Matematika Kelas 3 SD Semester 2 – Terdapat banyak cara untuk mengerti dan paham pelajaran Matematika SD yang wajib dimengerti oleh murid-murid kita. Materi Matematika SD kelas 1-6 Kurikulum 2013 tidak pernah tidak saling terkait poko bahasan satu dengan lainnya. Artinya setiap materi saling berhubungan satu pokok bahasan dengan teori lainnya.
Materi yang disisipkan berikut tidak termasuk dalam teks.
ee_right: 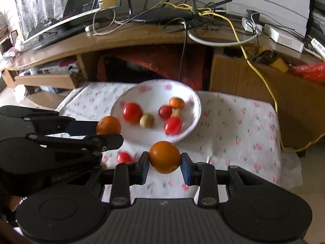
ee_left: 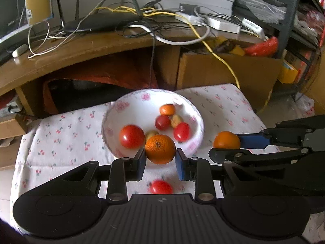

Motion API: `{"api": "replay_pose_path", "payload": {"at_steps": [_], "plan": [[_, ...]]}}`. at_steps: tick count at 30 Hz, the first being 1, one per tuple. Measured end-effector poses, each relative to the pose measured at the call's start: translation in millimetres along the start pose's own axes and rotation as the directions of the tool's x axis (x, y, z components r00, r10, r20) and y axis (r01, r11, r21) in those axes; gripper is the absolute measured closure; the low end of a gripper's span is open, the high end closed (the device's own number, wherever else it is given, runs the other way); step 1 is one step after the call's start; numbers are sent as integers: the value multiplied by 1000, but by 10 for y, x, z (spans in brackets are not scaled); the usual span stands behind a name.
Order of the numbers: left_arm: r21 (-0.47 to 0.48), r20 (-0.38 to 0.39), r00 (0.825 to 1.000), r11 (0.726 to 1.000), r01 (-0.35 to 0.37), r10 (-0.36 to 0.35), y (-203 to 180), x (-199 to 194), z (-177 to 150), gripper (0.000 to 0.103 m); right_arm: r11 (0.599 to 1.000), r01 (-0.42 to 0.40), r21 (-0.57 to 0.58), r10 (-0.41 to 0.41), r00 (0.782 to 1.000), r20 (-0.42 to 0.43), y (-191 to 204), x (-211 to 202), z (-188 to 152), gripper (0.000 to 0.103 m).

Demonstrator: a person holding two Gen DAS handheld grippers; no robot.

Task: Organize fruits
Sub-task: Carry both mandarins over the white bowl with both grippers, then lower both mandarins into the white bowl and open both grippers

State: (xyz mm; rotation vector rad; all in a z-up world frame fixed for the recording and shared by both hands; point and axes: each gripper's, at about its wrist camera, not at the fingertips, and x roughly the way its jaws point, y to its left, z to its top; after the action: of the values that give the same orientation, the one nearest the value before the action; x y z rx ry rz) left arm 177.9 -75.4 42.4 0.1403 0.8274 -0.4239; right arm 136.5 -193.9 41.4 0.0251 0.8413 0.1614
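Currently logged, two items in transit. Item one: the left orange (ee_left: 160, 149), pinched between the pads of my left gripper (ee_left: 160, 160), held above the near rim of the bowl (ee_left: 113, 109), at six o'clock of it. Item two: the right orange (ee_right: 164, 157), pinched by my right gripper (ee_right: 165, 165), held above the cherry-print cloth (ee_right: 233, 134), at about five o'clock of the bowl. I judge both are lifted clear so they can be dropped in with the rest. Bowl contents: a large tomato (ee_left: 131, 136), two small tomatoes, a small orange, two pale fruits. Stray item: one tomato on the cloth (ee_left: 160, 187), under my left gripper. Pose: both grippers side by side, tilted downward toward the bowl, fingers level.
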Motion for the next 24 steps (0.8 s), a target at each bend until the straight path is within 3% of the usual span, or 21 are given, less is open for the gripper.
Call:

Banyak siswa Sekolah Dasar masih merasakan kesusahan mengerti Matematika SD walaupun sudah tersedia kumpulan buku rumus Matematika, kumpulan materi Matematika SD kelas 1-6 PDF Matematika baik mulai kelas satu SD hingga kelas 6 PDF. Murid-Murid Kls 6 biasanya sangat memerlukan kumpulan rumus Matematika sejak murid bersekolah di kelas satu. Tetapi pertanyaannya adalah kenapa banyak sekali buku rumus, baik berbentuk cetak maupun file PDF yang dapat diambil di internet, tetap saja banyak murid SD yang belum memahami, apalagi jadi jagoan, mata pelajaran Matematika? Coba kita simak, banyak murid-murid SD merasa kesusahan begitu murid duduk di kelas 3 atau kelas 4. Masalah inilah yang akan kita diskusikan bareng-bareng dalam tulisan saya ini.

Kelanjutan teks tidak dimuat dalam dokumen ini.